Also, a drain of the fourth transistor T4 is connected to an anode
of the OLED.
[0044] Therefore, the operation of the fourth transistor T4 may be
controlled according to the initialization signal "Initial"
supplied through an initialization line (not shown). For example,
the fourth transistor T4 is turned on according to the
initialization signal "Initial," and initializes the voltage of the
second node N2 to the initial voltage "Vinitial." Here, the
initialization voltage "Vinitial" is lower than the threshold
voltage of the OLED, and for example, may be -10 V to 0 V.
[0045] Therefore, a current is not applied to the OLED, and thus,
the OLED does not emit light.
[0046] Subsequently, the reference voltage "Vref" is applied to a
source of the fifth transistor T5, and the scan signal "Scan" is
applied to a gate of the fifth transistor T5. Also, a drain of the
fifth is connected to the second node N2. In another embodiment of
the present disclosure, the initialization voltage "Vinitial" or a
low-level power supply voltage "VSS" other than the reference
voltage "Vref" may be applied to the source of the fifth transistor
T5.
[0047] Therefore, the operation of the fifth transistor T5 may be
controlled according to the scan signal "Scan" supplied through a
corresponding scan line SL. For example, the fifth transistor T5 is
turned on according to the scan signal "Scan," and supplies a
voltage "Vref+a" higher than or equal to the reference voltage
"Vref" to the second node N2. This is because the driving
transistor Tdr and the fifth transistor T5 are simultaneously
turned on, and thus, a current path is formed between a high-level
power supply voltage "VDD" terminal and a reference voltage "Vref"

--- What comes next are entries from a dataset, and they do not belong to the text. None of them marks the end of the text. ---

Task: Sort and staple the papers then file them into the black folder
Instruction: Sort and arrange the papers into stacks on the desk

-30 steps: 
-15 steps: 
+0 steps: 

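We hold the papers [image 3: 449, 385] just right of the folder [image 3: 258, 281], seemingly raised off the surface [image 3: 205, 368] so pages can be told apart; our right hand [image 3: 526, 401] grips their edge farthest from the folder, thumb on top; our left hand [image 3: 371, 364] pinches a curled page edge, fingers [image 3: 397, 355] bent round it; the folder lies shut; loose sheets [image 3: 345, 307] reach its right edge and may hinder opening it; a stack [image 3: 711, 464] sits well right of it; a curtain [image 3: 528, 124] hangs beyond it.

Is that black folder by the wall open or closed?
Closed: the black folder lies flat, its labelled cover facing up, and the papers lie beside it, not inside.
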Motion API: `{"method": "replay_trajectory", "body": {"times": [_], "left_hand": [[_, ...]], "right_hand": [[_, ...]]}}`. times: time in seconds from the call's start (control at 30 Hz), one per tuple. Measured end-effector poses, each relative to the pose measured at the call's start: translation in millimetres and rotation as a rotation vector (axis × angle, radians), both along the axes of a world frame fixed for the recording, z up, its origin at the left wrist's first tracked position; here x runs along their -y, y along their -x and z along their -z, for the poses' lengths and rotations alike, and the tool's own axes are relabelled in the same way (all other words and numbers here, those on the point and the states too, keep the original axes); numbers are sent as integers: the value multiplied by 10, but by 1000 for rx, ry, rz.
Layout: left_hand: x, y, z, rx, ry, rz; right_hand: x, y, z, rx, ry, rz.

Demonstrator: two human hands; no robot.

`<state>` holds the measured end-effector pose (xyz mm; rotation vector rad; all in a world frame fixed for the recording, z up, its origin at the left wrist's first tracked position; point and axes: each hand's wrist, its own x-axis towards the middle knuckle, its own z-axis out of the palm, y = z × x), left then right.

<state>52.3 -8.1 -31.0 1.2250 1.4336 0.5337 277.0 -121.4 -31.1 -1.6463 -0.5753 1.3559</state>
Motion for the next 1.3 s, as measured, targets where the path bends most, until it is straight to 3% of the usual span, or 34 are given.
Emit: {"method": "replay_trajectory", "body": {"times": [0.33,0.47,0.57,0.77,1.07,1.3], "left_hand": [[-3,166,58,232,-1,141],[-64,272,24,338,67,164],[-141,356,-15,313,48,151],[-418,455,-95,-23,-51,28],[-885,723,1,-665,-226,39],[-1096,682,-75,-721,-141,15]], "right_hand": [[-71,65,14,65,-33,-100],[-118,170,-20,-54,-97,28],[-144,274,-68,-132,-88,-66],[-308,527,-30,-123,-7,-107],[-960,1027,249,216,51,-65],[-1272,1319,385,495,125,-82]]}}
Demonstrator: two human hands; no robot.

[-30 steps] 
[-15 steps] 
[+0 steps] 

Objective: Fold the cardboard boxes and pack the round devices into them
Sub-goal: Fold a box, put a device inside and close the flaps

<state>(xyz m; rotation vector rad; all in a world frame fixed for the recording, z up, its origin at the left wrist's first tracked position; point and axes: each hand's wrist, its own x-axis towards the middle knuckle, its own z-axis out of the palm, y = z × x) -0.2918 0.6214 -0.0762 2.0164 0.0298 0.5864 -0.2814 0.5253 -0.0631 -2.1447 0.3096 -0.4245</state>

terminal. Here, the voltage "a" is a voltage with consideration of
the drop of a voltage due to the current path, and may be changed
according to the gate voltage of the driving transistor Tdr.
[0048] The first capacitor C1 may be a sensing capacitor that is
connected between the first node N1 and a third node N3 and used to
sense the threshold voltage "Vth" of the driving transistor
Tdr.
[0049] The second capacitor C2 may be a storage capacitor that is
connected between the first node N1 and the second node N2, and
holds a data voltage during one frame, thereby maintaining a
constant current flowing in the OLED and a constant gray scale
realized by the OLED.
[0050] The high-level power supply voltage "VDD" is applied to the
drain of the driving transistor Tdr, the gate of the driving
transistor Tdr is connected to the third node N3, and the source of
the driving transistor Tdr is connected to the second node N2 that
corresponds to the anode of the OLED and the drain of each of the
fourth and fifth transistors T4 and T5. For example, the high-level
power supply voltage "VDD" may be 10 V to 20 V.
[0051] For example, the driving transistor Tdr may adjust the
amount of a current flowing in the OLED according to a voltage
applied to the third node Nd3 corresponding to the gate of the
driving transistor Tdr. The voltage applied to the third node N3 is
higher by the threshold voltage "Vth" of the driving transistor T5
than the data voltage "Vdata." Therefore, the amount of the current
flowing in the OLED is proportional to the level of the data
voltage "Vdata." Accordingly, the OLED display device according to
embodiments of the present disclosure applies data voltages "Vdata"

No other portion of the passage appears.